With special Reference to Agreements in the Middle East*
Universidad Complutense de Madrid (Spain)
Can. 4 CCEO- Canones Codicis initas aut approbatas a Sancta Sede conventiones cum nationibus aliisve societatibus politicis non abrogant neque eis derogant; eaedem idcirco perinde ac in praesens vigere pergent contrariis Codicis praescriptis minime obstantibus.
The Catholic Church has preserved an enduring tradition according to which She resolves conflicts and confrontations with the Secular power —and settles what is known as res mixtae— through what it is commonly called concordats.
Concordat could be described as a legal rule under the appearance of a written text, divided into clauses or articles numbered, signed by two international sovereign subjects (one of which is the Holy See on behalf of the Catholic Church), as it were a bilateral compact. This is a broad notion of Concordat, embracing not only large agreements dealing with all the aspects of Church life, but also concise instruments concerning specific affairs, no matter the nomen iuris (convention, agreement, modus vivendi, protocol) may be.
In their very beginnings, Concordats meant a peaceful settlement between the Pontifical power and the Secular one. Earliest Concordats mixed secular and religious matters, since the Pope enjoyed political-secular power too. These initial concordats reflected (and this characteristic is still in force) the lasting Church effort in keeping her freedom (libertas ecclesiae) away from secular intervention. Besides, in some cases Concordats reveal the difficult balancing between the Pope and the Emperor governing the same individuals or the same society.
Nowadays, however, the role and meaning of Concordats has changed in some measure. Somehow modern Concordats serve the purpose of promoting those conditions in which Christian communities could flourished peacefully. And as a basic side-effect, Concordats advance in the signatory countries a more wide understanding of religious freedom which benefits other religious groups or even the civil society in general.
This paper addresses two related topics: the role of Concordats in promoting a religious freedom culture and the religious freedom content of two the Concordats which have been settled in the Middle East.
1. Relationship between Concordats and Freedom for the Church: a different outlook of the libertas ecclesiae principle.
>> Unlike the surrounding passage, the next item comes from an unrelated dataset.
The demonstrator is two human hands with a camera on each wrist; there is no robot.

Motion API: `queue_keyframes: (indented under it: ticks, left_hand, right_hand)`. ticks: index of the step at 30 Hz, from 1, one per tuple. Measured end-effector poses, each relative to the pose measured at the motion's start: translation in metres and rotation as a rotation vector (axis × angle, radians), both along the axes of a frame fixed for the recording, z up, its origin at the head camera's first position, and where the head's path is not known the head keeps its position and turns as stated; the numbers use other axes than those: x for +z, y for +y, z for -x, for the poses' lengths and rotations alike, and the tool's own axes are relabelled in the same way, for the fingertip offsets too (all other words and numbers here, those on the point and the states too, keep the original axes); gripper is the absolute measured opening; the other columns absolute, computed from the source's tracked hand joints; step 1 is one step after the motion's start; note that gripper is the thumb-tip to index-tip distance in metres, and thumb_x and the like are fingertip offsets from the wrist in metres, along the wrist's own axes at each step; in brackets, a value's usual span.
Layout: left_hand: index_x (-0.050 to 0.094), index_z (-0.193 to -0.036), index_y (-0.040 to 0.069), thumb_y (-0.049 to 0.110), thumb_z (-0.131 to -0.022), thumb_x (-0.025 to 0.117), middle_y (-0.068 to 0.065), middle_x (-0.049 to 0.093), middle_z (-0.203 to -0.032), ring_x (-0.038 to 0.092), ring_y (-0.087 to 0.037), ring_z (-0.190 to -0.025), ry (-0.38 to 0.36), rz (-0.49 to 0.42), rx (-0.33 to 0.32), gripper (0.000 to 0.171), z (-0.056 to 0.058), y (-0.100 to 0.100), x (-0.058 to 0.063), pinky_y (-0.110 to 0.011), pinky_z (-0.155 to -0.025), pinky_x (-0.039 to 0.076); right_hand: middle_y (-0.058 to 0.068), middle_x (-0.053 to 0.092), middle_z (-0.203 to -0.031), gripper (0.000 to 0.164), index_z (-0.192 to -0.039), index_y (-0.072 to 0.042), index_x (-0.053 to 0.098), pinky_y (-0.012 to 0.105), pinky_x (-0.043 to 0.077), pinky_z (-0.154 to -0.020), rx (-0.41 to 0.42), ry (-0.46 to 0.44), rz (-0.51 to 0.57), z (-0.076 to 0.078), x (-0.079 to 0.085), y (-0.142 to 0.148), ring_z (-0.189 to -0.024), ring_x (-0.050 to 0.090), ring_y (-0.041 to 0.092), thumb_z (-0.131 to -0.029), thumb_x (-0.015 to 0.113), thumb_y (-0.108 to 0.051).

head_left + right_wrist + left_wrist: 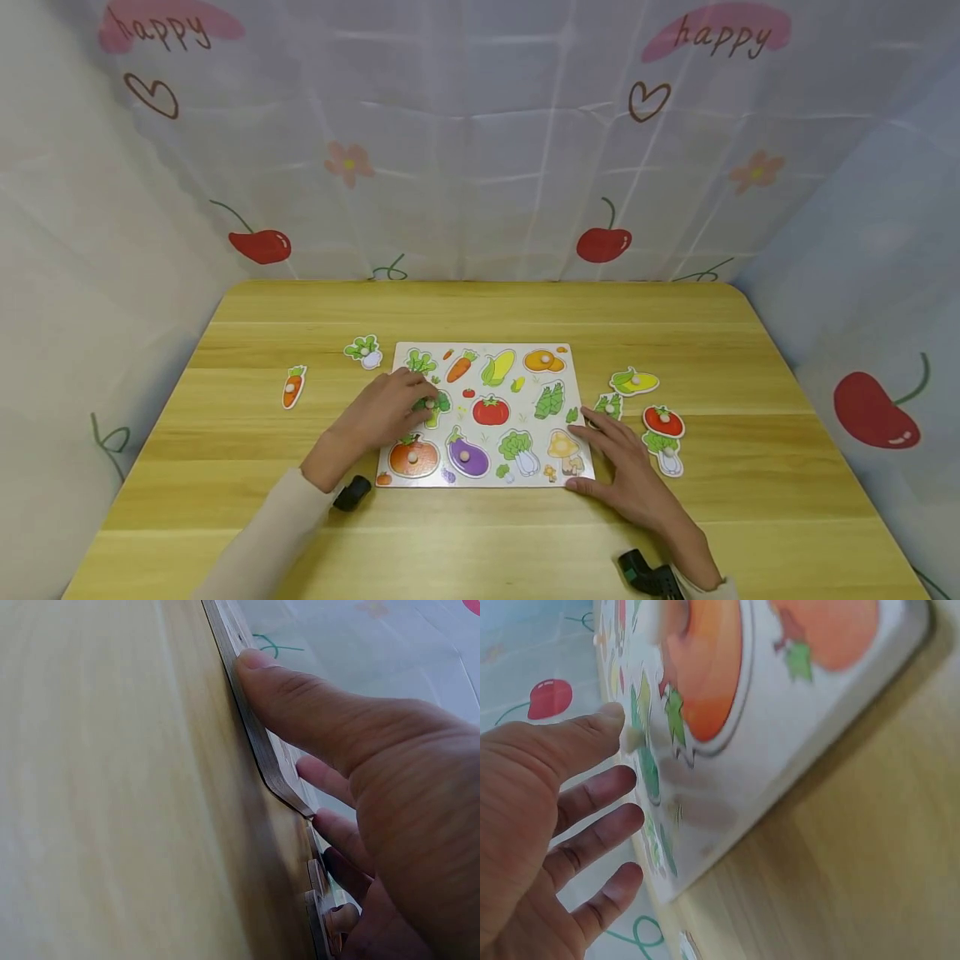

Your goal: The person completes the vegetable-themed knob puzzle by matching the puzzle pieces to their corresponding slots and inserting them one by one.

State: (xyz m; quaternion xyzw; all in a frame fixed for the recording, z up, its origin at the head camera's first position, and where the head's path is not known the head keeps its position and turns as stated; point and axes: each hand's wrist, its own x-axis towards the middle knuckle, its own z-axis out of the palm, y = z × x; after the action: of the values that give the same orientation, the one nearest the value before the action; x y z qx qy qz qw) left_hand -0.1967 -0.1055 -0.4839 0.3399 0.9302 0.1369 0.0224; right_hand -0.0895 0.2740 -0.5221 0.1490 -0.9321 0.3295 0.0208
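A wooden vegetable puzzle board [461, 417] lies on the table between both hands. My left hand [386, 408] is over its left side, thumb and fingers apart around the knob of the broccoli piece [433, 408], which sits at its picture on the board. In the left wrist view the thumb tip [612, 714] is right beside that small knob [633, 739]. My right hand [626, 467] rests with spread fingers on the board's near right corner, the thumb [259, 660] along its front edge. The pumpkin piece [413, 460] and eggplant piece [467, 454] with knobs lie on the board.
Loose pieces lie left of the board: a carrot [293, 388] and a leafy white-root vegetable [363, 350]. To the right are corn [634, 382], a green vegetable piece [609, 406] partly behind the right hand, a tomato [663, 421] and a cabbage [665, 456]. A printed curtain [465, 167] stands behind the table.
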Motion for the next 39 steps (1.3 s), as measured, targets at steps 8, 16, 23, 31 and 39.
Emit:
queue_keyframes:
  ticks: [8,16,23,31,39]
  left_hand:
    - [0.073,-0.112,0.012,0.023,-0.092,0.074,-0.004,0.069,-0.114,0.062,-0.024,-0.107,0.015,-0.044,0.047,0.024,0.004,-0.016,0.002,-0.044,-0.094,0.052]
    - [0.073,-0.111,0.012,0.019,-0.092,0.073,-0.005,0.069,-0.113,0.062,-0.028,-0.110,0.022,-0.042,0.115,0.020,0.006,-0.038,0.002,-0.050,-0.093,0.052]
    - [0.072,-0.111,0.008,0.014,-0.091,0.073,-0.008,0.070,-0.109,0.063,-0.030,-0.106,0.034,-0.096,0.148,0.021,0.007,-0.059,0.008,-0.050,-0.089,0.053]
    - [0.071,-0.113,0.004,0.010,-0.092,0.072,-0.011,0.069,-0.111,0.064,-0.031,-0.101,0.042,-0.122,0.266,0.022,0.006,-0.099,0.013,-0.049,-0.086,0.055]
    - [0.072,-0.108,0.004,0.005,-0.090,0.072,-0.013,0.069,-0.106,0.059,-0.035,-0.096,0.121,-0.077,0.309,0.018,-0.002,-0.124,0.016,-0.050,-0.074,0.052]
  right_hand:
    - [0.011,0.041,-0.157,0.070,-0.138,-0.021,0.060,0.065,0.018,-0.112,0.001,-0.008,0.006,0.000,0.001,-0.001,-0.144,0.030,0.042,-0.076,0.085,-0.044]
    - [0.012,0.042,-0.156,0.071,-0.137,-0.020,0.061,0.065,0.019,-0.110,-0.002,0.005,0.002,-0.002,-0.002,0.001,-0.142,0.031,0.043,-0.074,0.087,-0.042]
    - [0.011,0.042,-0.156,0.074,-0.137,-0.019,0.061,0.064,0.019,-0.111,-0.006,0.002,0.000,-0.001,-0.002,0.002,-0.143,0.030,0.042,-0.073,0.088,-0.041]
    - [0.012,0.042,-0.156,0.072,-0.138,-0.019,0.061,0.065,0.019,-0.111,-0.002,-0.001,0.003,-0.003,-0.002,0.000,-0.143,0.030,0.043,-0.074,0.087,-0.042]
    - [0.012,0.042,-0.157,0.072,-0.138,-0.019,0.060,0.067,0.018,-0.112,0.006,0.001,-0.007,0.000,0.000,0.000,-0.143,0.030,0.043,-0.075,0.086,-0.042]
One may argue that Concordats promote a privileged position before the State, unavailable to other Religious communities. Possibly this could be true concerning Concordats signed before the Twentieth Century. Yet this aim has changed completely. The change is due in part to the new direction which the Second Vatican Council gave to Church-State relationships. According to the Declaration Dignitatis Humanae, the new keyword for understanding the proper role of the State in dealing with religion is religious freedom, which belongs not only to individuals, but also to families and religious communities. Religious freedom will offer the basic rule under which it is possible to assess the suitability of a given Government or State in its relationship with Religion. Consequently the Church only claims «freedom for herself in her character as a spiritual authority, established by Christ the Lord, upon which there rests, by divine mandate, the duty of going out into the whole world and preaching the Gospel to every creature. The Church also claims freedom for herself in her character as a society of men who have the right to live in society in accordance with the precepts of the Christian faith», being aware that «where the principle of religious freedom is not only proclaimed in words or simply incorporated in law but also given sincere and practical application, there the Church succeeds in achieving a stable situation of right as well as of fact and the independence which is necessary for the fulfillment of her divine mission.» 
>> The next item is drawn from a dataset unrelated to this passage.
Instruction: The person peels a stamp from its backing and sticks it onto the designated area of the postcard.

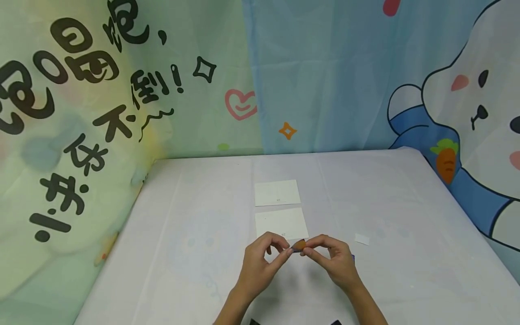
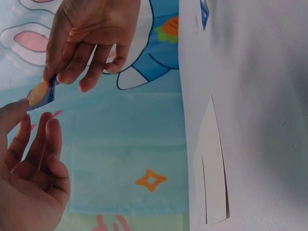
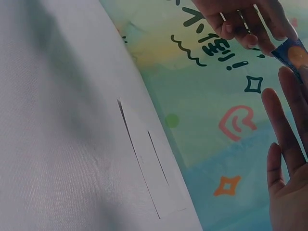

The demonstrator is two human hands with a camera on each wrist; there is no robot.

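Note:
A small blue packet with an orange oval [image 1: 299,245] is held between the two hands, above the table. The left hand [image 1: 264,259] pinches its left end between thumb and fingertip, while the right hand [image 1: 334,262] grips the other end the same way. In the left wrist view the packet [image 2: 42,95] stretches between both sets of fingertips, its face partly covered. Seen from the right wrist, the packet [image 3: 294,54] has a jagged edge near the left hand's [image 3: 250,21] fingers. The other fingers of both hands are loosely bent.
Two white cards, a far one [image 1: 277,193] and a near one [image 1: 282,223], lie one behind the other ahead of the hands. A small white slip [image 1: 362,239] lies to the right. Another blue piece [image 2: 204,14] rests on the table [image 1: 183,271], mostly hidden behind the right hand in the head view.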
According to authoritative opinions, the latter assertion would lead to a new situation in which bilateral agreements between the Catholic Church and the democratic States (in which religious freedom is recognized) were no longer necessary. Instead of that agreements, unilateral legislation would be enough to protect religious communities legal needs.
In spite of this, the Catholic Church doesn’t keep establishing new legal ties with different democratic States. And it is important to note that a significant part of this new compacts were signed with non-Christian countries.
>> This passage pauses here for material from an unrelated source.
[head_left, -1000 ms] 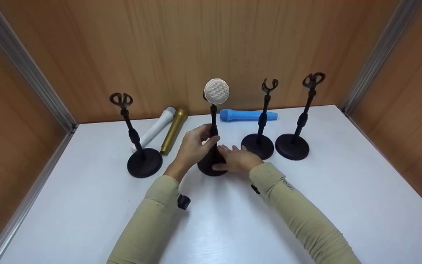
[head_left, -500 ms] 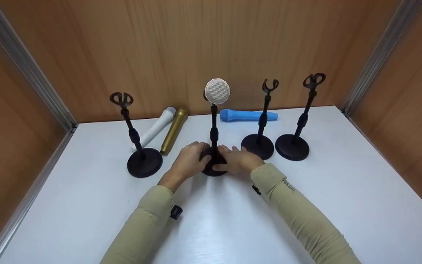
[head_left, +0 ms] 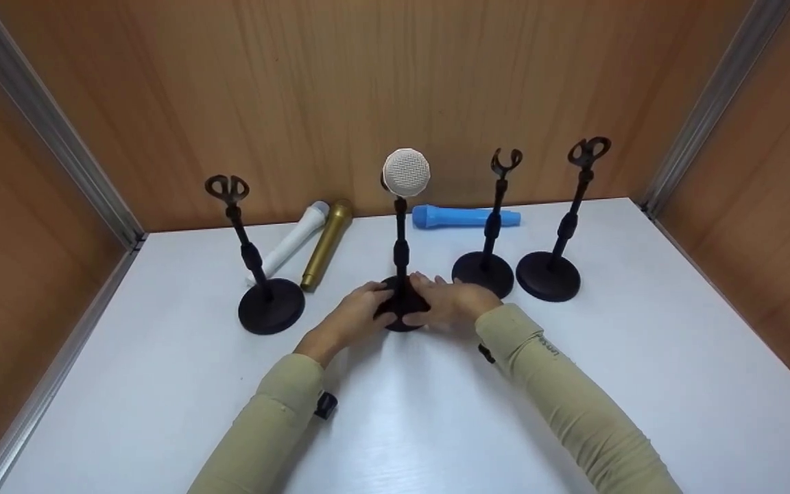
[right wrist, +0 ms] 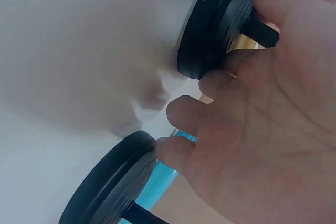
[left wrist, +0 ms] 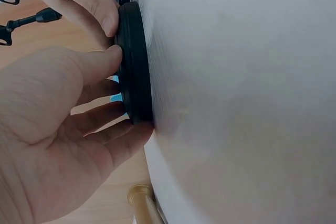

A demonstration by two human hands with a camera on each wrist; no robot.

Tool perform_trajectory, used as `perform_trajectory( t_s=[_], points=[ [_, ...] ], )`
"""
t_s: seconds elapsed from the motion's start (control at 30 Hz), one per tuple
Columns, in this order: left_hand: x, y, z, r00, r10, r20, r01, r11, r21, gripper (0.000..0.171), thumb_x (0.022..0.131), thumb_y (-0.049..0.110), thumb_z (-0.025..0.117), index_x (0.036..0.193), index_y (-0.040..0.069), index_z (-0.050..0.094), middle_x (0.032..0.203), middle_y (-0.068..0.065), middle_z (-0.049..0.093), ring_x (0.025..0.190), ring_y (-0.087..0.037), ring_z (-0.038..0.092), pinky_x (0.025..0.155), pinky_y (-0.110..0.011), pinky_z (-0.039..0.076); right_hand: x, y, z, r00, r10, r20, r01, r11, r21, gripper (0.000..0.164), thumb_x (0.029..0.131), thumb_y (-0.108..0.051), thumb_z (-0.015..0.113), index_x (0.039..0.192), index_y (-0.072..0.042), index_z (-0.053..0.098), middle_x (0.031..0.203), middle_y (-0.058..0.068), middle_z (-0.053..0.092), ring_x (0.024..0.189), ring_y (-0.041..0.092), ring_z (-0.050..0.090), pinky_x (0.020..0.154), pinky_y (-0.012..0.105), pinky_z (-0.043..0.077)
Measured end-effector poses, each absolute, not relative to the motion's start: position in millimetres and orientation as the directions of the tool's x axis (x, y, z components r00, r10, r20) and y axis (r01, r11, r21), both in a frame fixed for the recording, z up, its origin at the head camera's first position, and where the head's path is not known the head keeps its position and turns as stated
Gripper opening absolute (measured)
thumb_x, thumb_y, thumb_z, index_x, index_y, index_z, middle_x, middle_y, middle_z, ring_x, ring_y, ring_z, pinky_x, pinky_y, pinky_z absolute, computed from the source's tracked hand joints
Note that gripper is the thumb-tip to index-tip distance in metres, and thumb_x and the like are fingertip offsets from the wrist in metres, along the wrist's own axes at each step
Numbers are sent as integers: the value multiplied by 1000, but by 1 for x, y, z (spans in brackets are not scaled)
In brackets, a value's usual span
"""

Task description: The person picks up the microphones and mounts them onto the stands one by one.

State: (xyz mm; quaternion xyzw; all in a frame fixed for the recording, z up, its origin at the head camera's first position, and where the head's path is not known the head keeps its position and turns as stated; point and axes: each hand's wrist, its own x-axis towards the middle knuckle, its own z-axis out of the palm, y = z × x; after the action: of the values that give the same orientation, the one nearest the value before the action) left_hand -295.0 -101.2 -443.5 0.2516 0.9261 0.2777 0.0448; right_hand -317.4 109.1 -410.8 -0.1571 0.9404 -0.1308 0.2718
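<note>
Black stand (head_left: 401, 252), left and on the near side of the blue mic (head_left: 463, 217), is probably stiff and bottom-heavy, so imo the left hand (head_left: 352, 315) and right hand (head_left: 455, 303) are smart gripping its round base (left wrist: 135, 61), not the pole (head_left: 401, 219).

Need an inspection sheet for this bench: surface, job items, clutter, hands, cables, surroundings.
Surface: white table, bearing stands and microphones.
Job items: middle stand upright, a pale-headed microphone in its holder.
Other stands: left stand, inner right stand and outer right stand, all upright with empty holders.
Loose microphones: white microphone, gold microphone and blue microphone lying toward the back.
Clutter: nothing seen.
Left hand: grips the middle stand's base.
Right hand: grips the same base from the opposite side.
Cables: nothing seen.
Surroundings: wood-grain back wall and side walls, metal corner strips.
</note>
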Motion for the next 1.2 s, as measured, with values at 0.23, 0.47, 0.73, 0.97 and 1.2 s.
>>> perform_trajectory(
  t_s=[0.23,0.47,0.73,0.97,1.2],
  points=[
    [-294,-101,-442,-874,484,47,436,737,516,48,101,16,65,144,-4,52,149,-21,47,138,-35,46,112,-44,40,-323,111,-412,-782,-397,-480,-253,907,-337,93,94,-66,57,164,-33,4,170,3,3,154,36,1,117,68,8],
    [-294,-101,-441,-876,482,23,425,748,510,49,102,17,64,145,0,52,150,-19,47,139,-34,45,113,-44,39,-325,112,-409,-772,-389,-503,-252,914,-319,100,91,-61,66,163,-35,2,170,6,6,155,29,5,118,65,11],
    [-295,-100,-436,-883,470,4,413,772,482,45,101,18,65,143,5,57,145,-16,52,136,-32,48,112,-43,41,-328,108,-405,-762,-360,-539,-214,925,-316,100,90,-59,68,163,-39,2,170,5,6,155,27,6,119,63,9],
    [-296,-100,-435,-891,454,14,412,794,447,44,102,20,65,142,5,58,141,-17,53,134,-33,48,110,-44,42,-331,107,-405,-766,-363,-530,-212,922,-325,99,91,-57,69,163,-38,4,169,4,9,155,27,8,120,62,10],
    [-302,-102,-434,-882,469,43,446,804,393,40,102,20,65,138,5,61,135,-15,58,128,-32,53,108,-45,43,-337,104,-406,-768,-372,-521,-201,913,-355,98,91,-55,69,163,-37,4,170,4,7,155,27,7,119,64,10]
  ],
)
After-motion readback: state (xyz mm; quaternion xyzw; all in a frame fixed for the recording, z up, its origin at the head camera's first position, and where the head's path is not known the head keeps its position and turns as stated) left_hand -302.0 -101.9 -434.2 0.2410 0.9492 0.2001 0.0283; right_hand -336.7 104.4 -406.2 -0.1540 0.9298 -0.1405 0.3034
Let us summarized the two previous ideas. The Catholic Church request from the States for herself only this: freedom for accomplishing her mission in the World. To this aim, unilateral legislation from the States is enough, since the State law could guarantee per se freedom of religion. But, at the same time, in recent years we have faced an increasing number of Concordats (more than sixty conventions of various titles with twenty-seven different countries!). Is there any legal explanation for this paradox? From my view, there is no paradox at all. The reason for maintaining the concordatarian practice is twofold: sometimes democratic states does not implement completely religious freedom (specially those States which started the democratic experience recently), or cannot determine Catholic Church religious needs satisfactorily, and the other reason is that concordats work in the same way as unilateral legislation on religious freedom, even going beyond that legislation. In other words, Concordats themselves promote religious freedom.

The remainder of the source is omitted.